Doesn't # just call __len, which then calls string.len? Also, the meta version would definitely be the slowest: it has to call __index then string.len.

Good thing to benchmark, I suppose.

Kefta avatar Sep 02 '17 22:09 Kefta

__len doesn't work on strings

bigdogmat avatar Sep 02 '17 22:09 bigdogmat

I guess it's an internal Lua change, then

Kefta avatar Sep 02 '17 22:09 Kefta

I assumed without any test that #myString is faster than string.len( myString ).

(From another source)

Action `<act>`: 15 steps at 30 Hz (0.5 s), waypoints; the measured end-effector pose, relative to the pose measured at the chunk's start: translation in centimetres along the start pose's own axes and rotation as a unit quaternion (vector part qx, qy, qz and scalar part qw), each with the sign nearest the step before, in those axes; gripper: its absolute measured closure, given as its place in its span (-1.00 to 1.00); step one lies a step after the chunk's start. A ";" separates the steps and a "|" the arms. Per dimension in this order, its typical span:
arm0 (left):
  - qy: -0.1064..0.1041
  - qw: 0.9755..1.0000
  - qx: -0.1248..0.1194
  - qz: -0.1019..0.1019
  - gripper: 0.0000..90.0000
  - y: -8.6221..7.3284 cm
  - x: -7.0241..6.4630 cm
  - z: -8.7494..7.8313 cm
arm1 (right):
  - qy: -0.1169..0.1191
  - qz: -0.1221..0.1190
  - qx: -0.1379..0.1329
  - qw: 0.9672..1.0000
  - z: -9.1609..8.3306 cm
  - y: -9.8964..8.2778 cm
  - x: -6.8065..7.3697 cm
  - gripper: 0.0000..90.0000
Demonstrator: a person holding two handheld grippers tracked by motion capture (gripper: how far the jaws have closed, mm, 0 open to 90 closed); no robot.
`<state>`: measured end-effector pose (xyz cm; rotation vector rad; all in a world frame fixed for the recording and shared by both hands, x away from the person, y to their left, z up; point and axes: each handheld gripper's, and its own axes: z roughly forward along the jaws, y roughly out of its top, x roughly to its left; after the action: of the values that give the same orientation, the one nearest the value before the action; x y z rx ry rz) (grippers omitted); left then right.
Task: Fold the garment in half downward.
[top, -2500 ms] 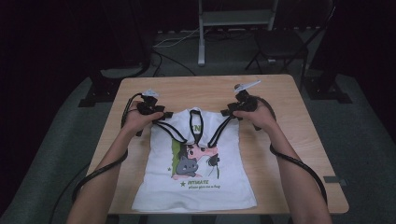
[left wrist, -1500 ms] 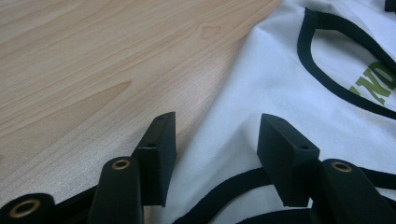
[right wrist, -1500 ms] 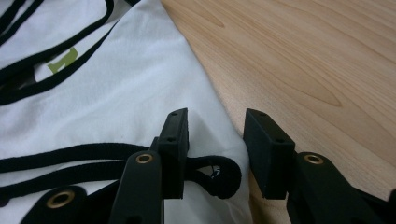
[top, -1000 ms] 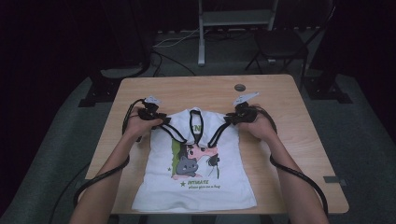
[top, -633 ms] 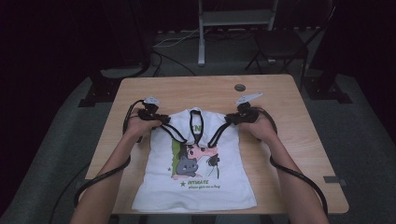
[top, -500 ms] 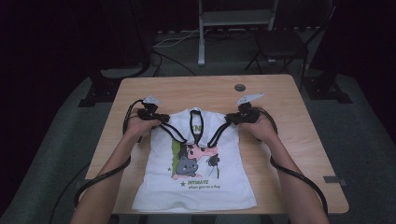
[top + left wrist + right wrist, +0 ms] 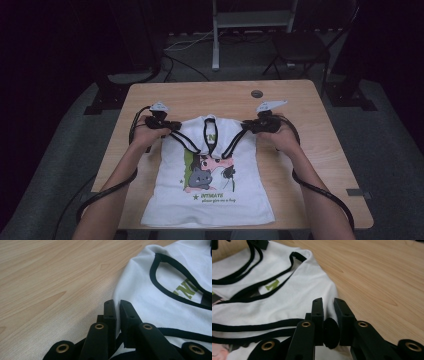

But my results do not show any significant difference even though neither string or string.len() were referenced as local.

Here are my results:

#myString -	5.5318379227713
string.len( myString ) -	5.5382541087758
myString:len() -	5.5253148003335

[ERROR] lua/autorun/mon_benchmark.lua:44: attempt to index a string value with bad key ('__len' is not part of the string library)
  1. error - [C]:-1
   2. __index - lua/includes/extensions/string.lua:297
    3. mon_benchmark - lua/autorun/mon_benchmark.lua:44
     4. unknown - lua_run:1
function mon_benchmark()
	local times = 4294967295
	
	local f = file.Open( "maps/gm_construct.bsp", "rb", "GAME" )
	local myString = f:Read( f:Size() )
	f:Close()
	f = nil
	
	local SysTime = SysTime
	local start = 0.
	local dummy = 0
	local finish = 0.
	
	SysTime()
	
	-- Test 1
	start = SysTime()
	for i = 1,times do
		dummy = #myString
	end
	finish = SysTime()
	print( "#myString -", finish-start )
	
	-- Test 2
	start = SysTime()
	for i = 1,times do
		dummy = string.len( myString )
	end
	finish = SysTime()
	print( "string.len( myString ) -", finish-start )
	
	-- Test 3
	start = SysTime()
	for i = 1,times do
		dummy = myString:len()
	end
	finish = SysTime()
	print( "myString:len() -", finish-start )
	
	-- Test 4
	start = SysTime()
	for i = 1,times do
		dummy = myString:__len()
	end
	finish = SysTime()
	print( "myString:__len() -", finish-start )
end

EstevanTH avatar Sep 11 '17 20:09 EstevanTH

The operations are being optimised out by JIT, which explains the wacky time differences. @neico was correct - the len operator is significantly more efficient.

Control: 10.504402196939
#str: 10.656063404538
string_len: 15.770884548088

Code:

jit.off()

local string_len = string.len
local SysTime = SysTime
local print = print

local File = file.Open("maps/gm_construct.bsp", "rb", "GAME")
local sDummy = File:Read(File:Size())
File:Close()
File = nil

local fDummy = function() end
local flStart = 0
local flEnd = 0

flStart = SysTime()

for i = 999999999, 0, -1 do
	fDummy(sDummy)
end

flEnd = SysTime()
print("Control: " .. flEnd - flStart)

flStart = SysTime()

for i = 999999999, 0, -1 do
	fDummy(#sDummy)
end

flEnd = SysTime()
print("#str: " .. flEnd - flStart)

flStart = SysTime()

for i = 999999999, 0, -1 do
	fDummy(string_len(sDummy))
end

flEnd = SysTime()
print("string_len: " .. flEnd - flStart)

jit.on()

Kefta avatar Sep 11 '17 21:09 Kefta

I guess it's an internal Lua change, then

It's how it is for all versions of Lua.

bigdogmat avatar Sep 12 '17 06:09 bigdogmat

@Kefta net.WriteData with length of 0 doesn't add data to buffer.

h3xcat avatar Nov 25 '17 16:11 h3xcat

I fear this will just enable bad actors to much more easily send zipbombs to any server using this, like they already do with dupes.